» PROBLEM REQUIREMENTS
All entries are to be printed again exactly, with their images omitted.

» INPUT DATA
——

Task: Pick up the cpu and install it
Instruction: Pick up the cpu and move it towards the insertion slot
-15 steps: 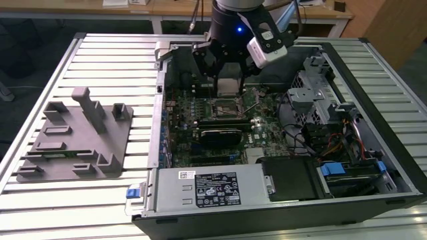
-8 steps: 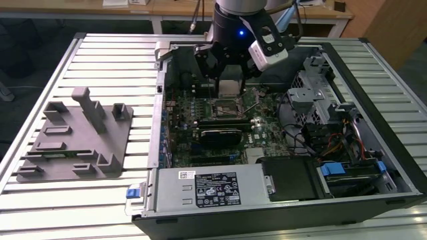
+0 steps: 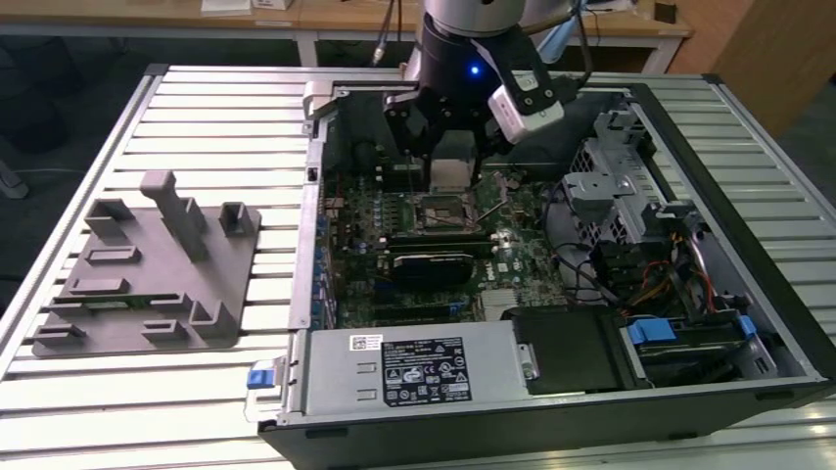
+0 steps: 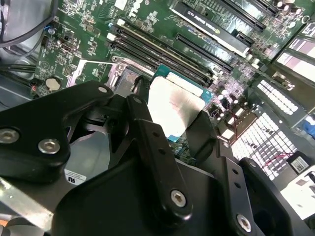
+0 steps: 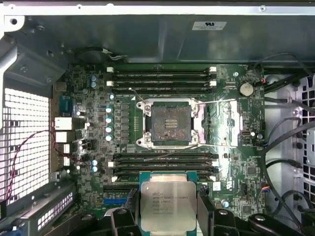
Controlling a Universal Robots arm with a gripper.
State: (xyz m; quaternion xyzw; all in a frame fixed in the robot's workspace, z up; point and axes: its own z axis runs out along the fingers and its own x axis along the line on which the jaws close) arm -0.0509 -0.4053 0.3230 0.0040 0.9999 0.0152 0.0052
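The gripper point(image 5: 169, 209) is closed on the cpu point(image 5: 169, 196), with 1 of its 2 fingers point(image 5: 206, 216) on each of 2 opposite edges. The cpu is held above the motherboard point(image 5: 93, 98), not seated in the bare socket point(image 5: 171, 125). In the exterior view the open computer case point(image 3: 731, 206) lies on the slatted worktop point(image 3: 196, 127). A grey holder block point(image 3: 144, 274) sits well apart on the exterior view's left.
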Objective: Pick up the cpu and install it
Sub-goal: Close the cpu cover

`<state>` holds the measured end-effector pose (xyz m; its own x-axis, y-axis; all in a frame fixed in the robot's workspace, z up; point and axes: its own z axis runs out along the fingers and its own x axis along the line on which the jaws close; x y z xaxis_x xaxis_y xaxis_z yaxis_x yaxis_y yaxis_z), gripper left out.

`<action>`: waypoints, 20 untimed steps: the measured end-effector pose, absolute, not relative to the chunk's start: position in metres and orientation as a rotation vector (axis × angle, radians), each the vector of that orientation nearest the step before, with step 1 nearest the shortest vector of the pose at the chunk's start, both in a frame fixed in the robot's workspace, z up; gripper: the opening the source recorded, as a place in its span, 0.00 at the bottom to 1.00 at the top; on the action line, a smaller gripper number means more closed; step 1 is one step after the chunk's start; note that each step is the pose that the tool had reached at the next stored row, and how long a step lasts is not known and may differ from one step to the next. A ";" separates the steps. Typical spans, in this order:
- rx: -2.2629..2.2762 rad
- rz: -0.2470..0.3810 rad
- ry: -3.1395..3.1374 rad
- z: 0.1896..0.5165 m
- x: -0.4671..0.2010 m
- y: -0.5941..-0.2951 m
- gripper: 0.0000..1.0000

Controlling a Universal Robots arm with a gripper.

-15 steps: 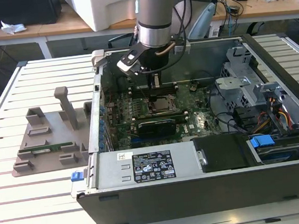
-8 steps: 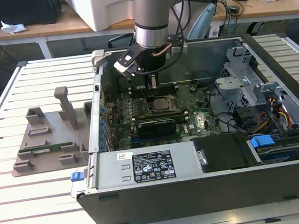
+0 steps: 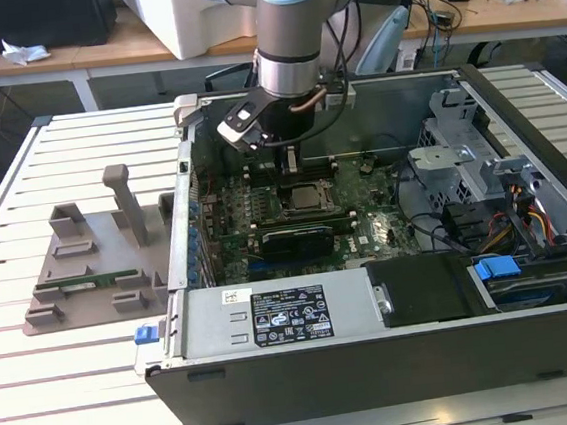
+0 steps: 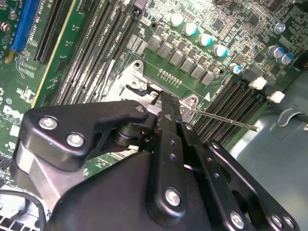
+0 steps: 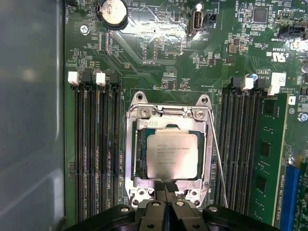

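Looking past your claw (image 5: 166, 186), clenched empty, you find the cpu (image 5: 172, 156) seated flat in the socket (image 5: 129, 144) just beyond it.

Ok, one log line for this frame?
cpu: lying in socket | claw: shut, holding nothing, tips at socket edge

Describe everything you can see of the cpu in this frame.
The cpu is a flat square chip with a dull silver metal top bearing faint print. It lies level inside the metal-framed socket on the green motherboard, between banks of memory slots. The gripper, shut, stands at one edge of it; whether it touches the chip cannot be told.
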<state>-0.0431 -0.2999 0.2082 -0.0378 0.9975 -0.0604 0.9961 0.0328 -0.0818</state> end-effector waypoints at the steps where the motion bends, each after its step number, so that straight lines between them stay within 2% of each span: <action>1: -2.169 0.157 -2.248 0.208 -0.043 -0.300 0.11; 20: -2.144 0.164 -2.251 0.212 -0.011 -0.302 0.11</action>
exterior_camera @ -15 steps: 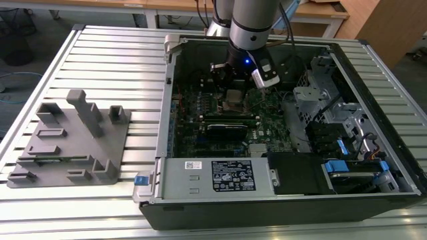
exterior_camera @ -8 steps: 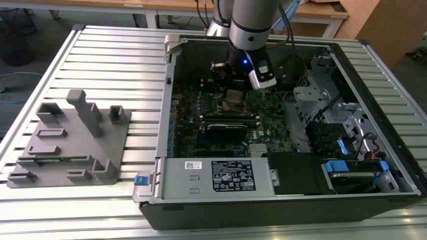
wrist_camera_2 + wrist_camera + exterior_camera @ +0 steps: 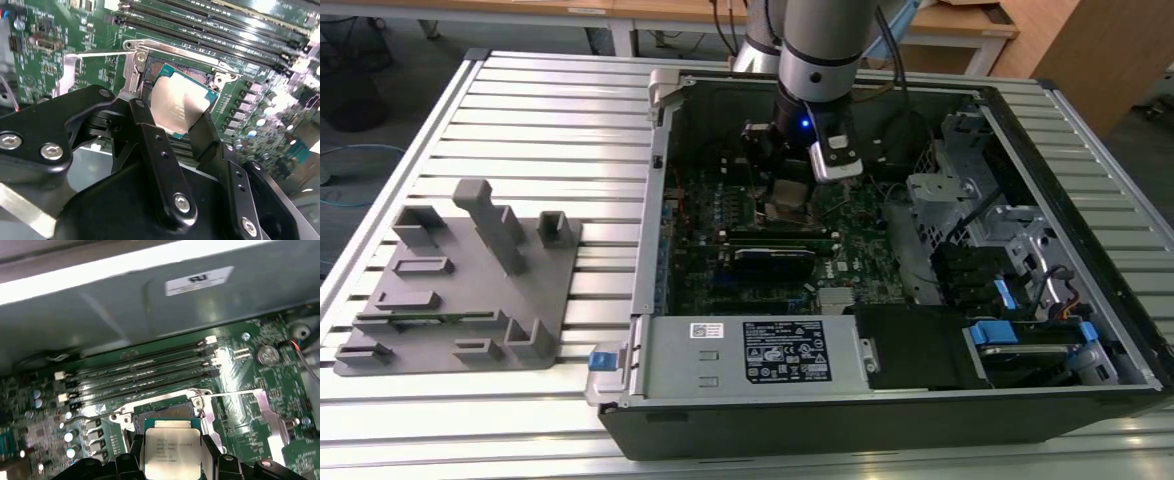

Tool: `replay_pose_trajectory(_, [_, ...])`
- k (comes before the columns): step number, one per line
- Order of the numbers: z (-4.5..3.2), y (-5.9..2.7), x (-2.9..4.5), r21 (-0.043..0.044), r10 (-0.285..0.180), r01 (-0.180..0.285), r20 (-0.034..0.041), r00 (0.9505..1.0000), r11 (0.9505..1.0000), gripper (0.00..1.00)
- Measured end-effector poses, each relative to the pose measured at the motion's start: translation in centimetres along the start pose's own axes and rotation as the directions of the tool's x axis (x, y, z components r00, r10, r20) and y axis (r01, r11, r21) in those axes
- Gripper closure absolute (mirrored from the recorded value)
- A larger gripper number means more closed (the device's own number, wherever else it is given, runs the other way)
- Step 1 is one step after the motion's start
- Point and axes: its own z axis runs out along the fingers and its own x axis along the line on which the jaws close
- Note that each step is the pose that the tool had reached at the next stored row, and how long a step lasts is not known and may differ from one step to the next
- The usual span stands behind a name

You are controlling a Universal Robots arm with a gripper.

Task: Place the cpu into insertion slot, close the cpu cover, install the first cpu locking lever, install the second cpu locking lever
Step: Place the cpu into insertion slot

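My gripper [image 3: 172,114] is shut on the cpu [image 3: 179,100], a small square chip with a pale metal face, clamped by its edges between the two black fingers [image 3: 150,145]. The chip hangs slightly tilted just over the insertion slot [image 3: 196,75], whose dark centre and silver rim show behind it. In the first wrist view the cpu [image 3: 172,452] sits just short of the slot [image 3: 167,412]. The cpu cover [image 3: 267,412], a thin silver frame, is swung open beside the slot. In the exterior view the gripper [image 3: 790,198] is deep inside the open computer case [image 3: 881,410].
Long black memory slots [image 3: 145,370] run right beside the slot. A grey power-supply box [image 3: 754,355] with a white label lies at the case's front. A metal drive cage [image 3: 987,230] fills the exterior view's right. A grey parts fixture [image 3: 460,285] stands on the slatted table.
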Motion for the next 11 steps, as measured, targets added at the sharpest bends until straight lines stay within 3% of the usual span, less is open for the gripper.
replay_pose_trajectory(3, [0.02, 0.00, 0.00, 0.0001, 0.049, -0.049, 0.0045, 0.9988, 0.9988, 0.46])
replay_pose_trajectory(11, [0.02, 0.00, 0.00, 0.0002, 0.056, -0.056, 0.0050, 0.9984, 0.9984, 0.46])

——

» EXERCISE RESULT
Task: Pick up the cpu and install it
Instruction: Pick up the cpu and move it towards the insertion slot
-15 steps: 
-8 steps: 
+0 steps: 
+0 steps: 
+0 steps: 
Controlling a Universal Robots arm with a gripper.
State: (xyz m; quaternion xyzw; all in a frame fixed in the robot's workspace, z up; point and axes: its own z axis runs out along the fingers and its own x axis along the line on which the jaws close) arm -0.0509 -0.4053 0.3230 0.0040 0.9999 0.0152 0.0052
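The gripper point(image 5: 169, 209) is closed on the cpu point(image 5: 169, 196), with 1 of its 2 fingers point(image 5: 206, 216) on each of 2 opposite edges. The cpu is held above the motherboard point(image 5: 93, 98), not seated in the bare socket point(image 5: 171, 125). In the exterior view the open computer case point(image 3: 731, 206) lies on the slatted worktop point(image 3: 196, 127). A grey holder block point(image 3: 144, 274) sits well apart on the exterior view's left.
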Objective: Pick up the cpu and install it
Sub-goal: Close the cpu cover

`<state>` holds the measured end-effector pose (xyz m; its own x-axis, y-axis; all in a frame fixed in the robot's workspace, z up; point and axes: its own z axis runs out along the fingers and its own x axis along the line on which the jaws close; x y z xaxis_x xaxis_y xaxis_z yaxis_x yaxis_y yaxis_z), gripper left out.

`<action>`: waypoints, 20 untimed steps: the measured end-effector pose, absolute, not relative to the chunk's start: position in metres and orientation as a rotation vector (axis × angle, radians), each the vector of that orientation nearest the step before, with step 1 nearest the shortest vector of the pose at the chunk's start, both in a frame fixed in the robot's workspace, z up; gripper: the opening the source recorded, as a place in its span, 0.00 at the bottom to 1.00 at the top; on the action line, a smaller gripper number means more closed; step 1 is one step after the chunk's start; note that each step is the pose that the tool had reached at the next stored row, and how long a step lasts is not known and may differ from one step to the next. A ";" separates the steps. Typical spans, in this order:
- rx: -2.2629..2.2762 rad
- rz: -0.2470..0.3810 rad
- ry: -3.1395..3.1374 rad
- z: 0.1896..0.5165 m
- x: -0.4671..0.2010 m
- y: -0.5941..-0.2951 m
- gripper: 0.0000..1.0000

Controlling a Universal Robots arm with a gripper.

-15 steps: 
-8 steps: 
+0 steps: 
+0 steps: 
+0 steps: 

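Looking past your claw (image 5: 166, 186), clenched empty, you find the cpu (image 5: 172, 156) seated flat in the socket (image 5: 129, 144) just beyond it.

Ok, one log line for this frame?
cpu: lying in socket | claw: shut, holding nothing, tips at socket edge

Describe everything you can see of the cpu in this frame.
The cpu is a flat square chip with a dull silver metal top bearing faint print. It lies level inside the metal-framed socket on the green motherboard, between banks of memory slots. The gripper, shut, stands at one edge of it; whether it touches the chip cannot be told.
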<state>-0.0431 -0.2999 0.2082 -0.0378 0.9975 -0.0604 0.9961 0.0328 -0.0818</state> end-effector waypoints at the steps where the motion bends, each after its step number, so that straight lines between them stay within 2% of each span: <action>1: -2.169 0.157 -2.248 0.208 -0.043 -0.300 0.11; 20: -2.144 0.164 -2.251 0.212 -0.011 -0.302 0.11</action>
exterior_camera @ -15 steps: 
exterior_camera @ -8 steps: 
wrist_camera_2 + wrist_camera + exterior_camera @ +0 steps: 

Tool: `replay_pose_trajectory(_, [_, ...])`
- k (comes before the columns): step number, one per line
- Order of the numbers: z (-4.5..3.2), y (-5.9..2.7), x (-2.9..4.5), r21 (-0.043..0.044), r10 (-0.285..0.180), r01 (-0.180..0.285), r20 (-0.034..0.041), r00 (0.9505..1.0000), r11 (0.9505..1.0000), gripper (0.00..1.00)
- Measured end-effector poses, each relative to the pose measured at the motion's start: translation in centimetres along the start pose's own axes and rotation as the directions of the tool's x axis (x, y, z components r00, r10, r20) and y axis (r01, r11, r21) in those axes
- Gripper closure absolute (mirrored from the recorded value)
- A larger gripper number means more closed (the device's own number, wherever else it is given, runs the other way)
- Step 1 is one step after the motion's start
- Point and axes: its own z axis runs out along the fingers and its own x axis along the line on which the jaws close
- Note that each step is the pose that the tool had reached at the next stored row, and how long a step lasts is not known and may differ from one step to the next
- The usual span stands behind a name

You are controlling a Universal Robots arm with a gripper.

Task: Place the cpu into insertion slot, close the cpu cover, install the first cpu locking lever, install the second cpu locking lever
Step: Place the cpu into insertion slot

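My gripper [image 3: 172,114] is shut on the cpu [image 3: 179,100], a small square chip with a pale metal face, clamped by its edges between the two black fingers [image 3: 150,145]. The chip hangs slightly tilted just over the insertion slot [image 3: 196,75], whose dark centre and silver rim show behind it. In the first wrist view the cpu [image 3: 172,452] sits just short of the slot [image 3: 167,412]. The cpu cover [image 3: 267,412], a thin silver frame, is swung open beside the slot. In the exterior view the gripper [image 3: 790,198] is deep inside the open computer case [image 3: 881,410].
Long black memory slots [image 3: 145,370] run right beside the slot. A grey power-supply box [image 3: 754,355] with a white label lies at the case's front. A metal drive cage [image 3: 987,230] fills the exterior view's right. A grey parts fixture [image 3: 460,285] stands on the slatted table.
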Motion for the next 11 steps, as measured, targets added at the sharpest bends until straight lines stay within 3% of the usual span, less is open for the gripper.
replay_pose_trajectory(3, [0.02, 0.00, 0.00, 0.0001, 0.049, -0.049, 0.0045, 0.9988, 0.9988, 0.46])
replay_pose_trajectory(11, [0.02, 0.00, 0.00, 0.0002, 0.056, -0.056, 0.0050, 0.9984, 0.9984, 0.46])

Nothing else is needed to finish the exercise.